The cliché headline is especially unfortunate because it risks driving readers away from the kind of copy we have long advocated—brisk and personal-sounding thanks to frequent use of personal pronouns like “you,” “your” and “our.” United HealthCare speaks person-to-person to business decision-makers about the advantages of its services.

Although the headline in an ad for Tata Communications is neither a cliché nor a platitude, it just falls flat: “Profit from growing globalization.” It lacks originality and impact because it fails to hint at Tata's selling proposition. The all-text ad offers nothing more than a series of words and phrases that we have all heard before, such as “solutions for the new world,” “newly emerging markets” and the “world's farthest-reaching network.”

An ad is an opportunity to tell a story, but this execution is nothing but bland-sounding bullets and blurbs that left us wondering what it is that Tata does. The tagline is of no help either, as it states: “Taking you farther.” For all we know, Tata is an airline.

RBC is a bank. We learn that in the logo that dominates the top of this ad for Royal Bank Canada. Selling the source before selling the service is a Chasers no-no, but that's grist for another column. (Hint: Put the logo at the bottom.) Our concern here is that the headline—“Performance to move forward”—offers nothing unique or original.

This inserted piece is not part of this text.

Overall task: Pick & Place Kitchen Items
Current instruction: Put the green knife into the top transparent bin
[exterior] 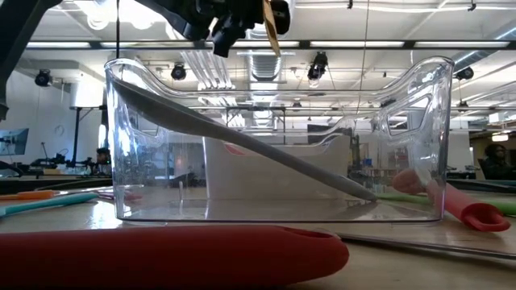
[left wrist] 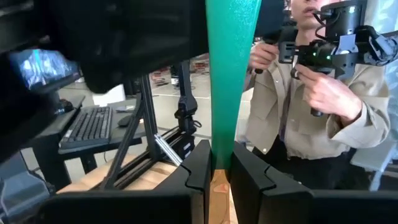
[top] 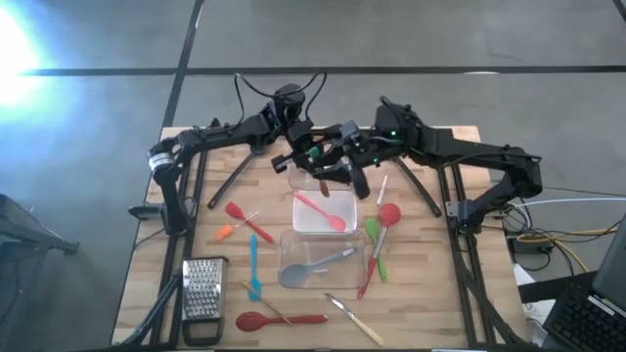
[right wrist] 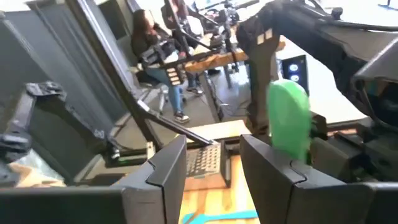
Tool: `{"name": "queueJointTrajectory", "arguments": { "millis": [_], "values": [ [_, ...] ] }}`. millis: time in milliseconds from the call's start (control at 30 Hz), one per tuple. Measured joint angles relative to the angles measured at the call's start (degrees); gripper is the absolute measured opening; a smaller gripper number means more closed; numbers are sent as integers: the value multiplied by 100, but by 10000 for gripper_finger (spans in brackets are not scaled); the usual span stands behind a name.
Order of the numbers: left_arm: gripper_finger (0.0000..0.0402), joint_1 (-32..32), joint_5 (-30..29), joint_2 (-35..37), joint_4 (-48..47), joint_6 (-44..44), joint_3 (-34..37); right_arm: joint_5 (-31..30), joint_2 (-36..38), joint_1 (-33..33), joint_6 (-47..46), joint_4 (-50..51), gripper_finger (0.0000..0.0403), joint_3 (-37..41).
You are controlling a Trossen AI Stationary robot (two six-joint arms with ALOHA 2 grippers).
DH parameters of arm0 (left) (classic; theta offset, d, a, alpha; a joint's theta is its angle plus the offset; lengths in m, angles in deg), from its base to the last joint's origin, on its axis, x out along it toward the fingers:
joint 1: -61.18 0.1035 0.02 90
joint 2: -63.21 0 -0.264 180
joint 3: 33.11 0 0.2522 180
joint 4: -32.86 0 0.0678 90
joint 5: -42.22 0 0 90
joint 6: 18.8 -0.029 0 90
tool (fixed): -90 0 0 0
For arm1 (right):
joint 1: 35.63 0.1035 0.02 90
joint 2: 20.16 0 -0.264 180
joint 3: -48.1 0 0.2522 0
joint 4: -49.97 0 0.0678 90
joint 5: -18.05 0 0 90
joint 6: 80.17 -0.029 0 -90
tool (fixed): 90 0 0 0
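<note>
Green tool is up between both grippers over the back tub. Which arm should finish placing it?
Left, probably. The left gripper is shut on the green tool, holding its handle. The right gripper is open beside the green head, gripping nothing.

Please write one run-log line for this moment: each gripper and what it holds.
left gripper: shut on green-handled tool, raised over table | right gripper: open, close beside tool's green end | stage: possibly handover, not done

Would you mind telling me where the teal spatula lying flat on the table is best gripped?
Grip the teal spatula at mid-handle from straight above, fingers across its width. It lies flat with bare wood beside that stretch, while its lower end sits close to the wood-handled tool.
</note>
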Motion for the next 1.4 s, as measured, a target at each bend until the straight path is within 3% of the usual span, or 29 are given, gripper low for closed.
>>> {"name": "queueJointTrajectory", "arguments": {
  "millis": [333, 600, 800, 1167, 1300, 1400],
  "values": [
    [37, 62, 78, 0, 17, -97, 140, -949, 282, -1, 512, 1216, 158, -382],
    [37, 62, 68, 0, 54, -216, 164, -1009, -84, -7, 664, 1261, 172, -543],
    [37, 60, 71, 0, 52, -109, 164, -1003, -406, -27, 1090, 1716, 174, -1173],
    [37, 60, 141, 0, 52, -100, 164, -960, -957, -20, 1390, 2619, 79, -2147],
    [37, 59, 240, 0, 58, -26, 162, -782, -1150, -30, 1524, 2992, 26, -2562],
    [37, 47, 242, 0, 67, 11, 162, -699, -1248, -24, 1539, 3185, 16, -2760]
  ]
}}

The copy does a better job of it by noting that RBC has weighed in with a return on equity of 20% over the past five years, which allows the bank to strengthen its client relationships through expertise, insight and proven execution. All good stuff, but the uninspired headline won't drive much traffic into the message.

We'll close with a couple of headlines that effectively convey a message. The New York law firm Nixon Peabody presents the image of a man wondering if he's getting a fair shake from his attorneys. States the headline: “I need lawyers who are more concerned about managing my risks than their own.” The copy follows through on the smartly worded headline by reassuring readers that Nixon Peabody makes clients its top priority. This was a much more original way of saying the customer comes first.

In a Samsung ad, the headline: “Less energy. More memory.” concisely conveys the company's selling proposition that its memory chip packs can make customers more productive. The image of the elephant atop a memory chip pairs nicely with the headline. It was an original, high-impact way of underscoring the point that Samsung offers customers a competitive advantage. The copy does a fine job of highlighting such benefits as speed and energy efficiency.